Bienvenue en URSS, à l’aéroport des Jeux Olympiques!

Arrivé à l’aéroport, premier choc. Je ne m’en suis même pas rendu compte de ce choc. Mais suffisamment puissant pour que j’oublie ma valise avant de prendre le bus. J’ai été accueilli avec une fleur. Tiens, curieux ce pays… Par une fille emmitouflée comme pour aller au pôle nord. J’essaie de comprendre ce qui se dit. Pas facile. Je parlais un russe très approximatif à l’époque. Bref, je ne sais pas trop où je suis. J’ai appris bien plus tard que mon aéroport d’arrivée a été construit en 1980… pour les Jeux Olympiques! Quoique vu le nombre de touristes à l’époque, ça suffisait largement…

Champagne tiède, Louis Armstrong et uniforme d’officier

L’arrivée dans la famille a été éprouvante: j’ai dû prendre tous les types de transport en commun qui peuvent exister dans Moscou. A mon accueil, le père de famille dit à sa fille: « Pourquoi tu n’as pas pris le taxi? Nous en avons les moyens. »… Me voilà donc en périphérie de Moscou quand je vois un manteau d’officier de l’armée rouge dans l’entrée. La table est déjà mise (à 16h30) et le « goûter » (salades composées, soupe, viande…) est prêt. A défaut de sortir mon pain au chocolat, j’offre une bouteille de champagne (pas soviétique celui-là) au père de famille. Après avoir salué et remercié la famille de m’accueillir, mon russe hésitant arrive tout de même à conseiller le frigidaire pour la bouteille. Pas la peine, on va le faire « à la russe ». Le père aime déguster « tout de suite » me traduit ma correspondante.
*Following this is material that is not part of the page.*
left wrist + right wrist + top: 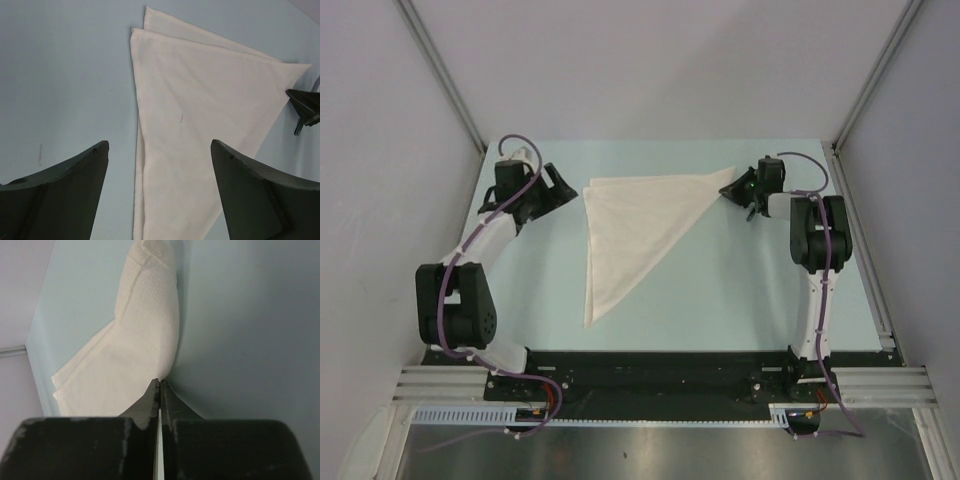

Pas très souriante mais très bon niveau de français. Le repas commence donc et en musique. Pendant que la mère de famille commence le premier jour de gavage (sur 15 seulement, sinon vous m’auriez retrouvé en conserve), le père se saisit d’un énorme poste double-cassette. Origine du bien: l’Afghanistan (comme pas mal de produits dans la maison en fait vu les étiquettes). N’empêche que le chanteur n’étant pas afghan mais Louis Armstrong. Je me lance alors sans filet dans une traduction anglais russe de « La vie en rose ». Vous imaginez le résultat. Plus tard, je déballe mes quelques cadeaux. Sur les conseils de la prof de russe, j’avais amené – en plus du champagne – ce qui « manquait » en URSS: savons, collants… Visiblement le supermarché afghan était pas si mal fourni vu le sourire de remerciement.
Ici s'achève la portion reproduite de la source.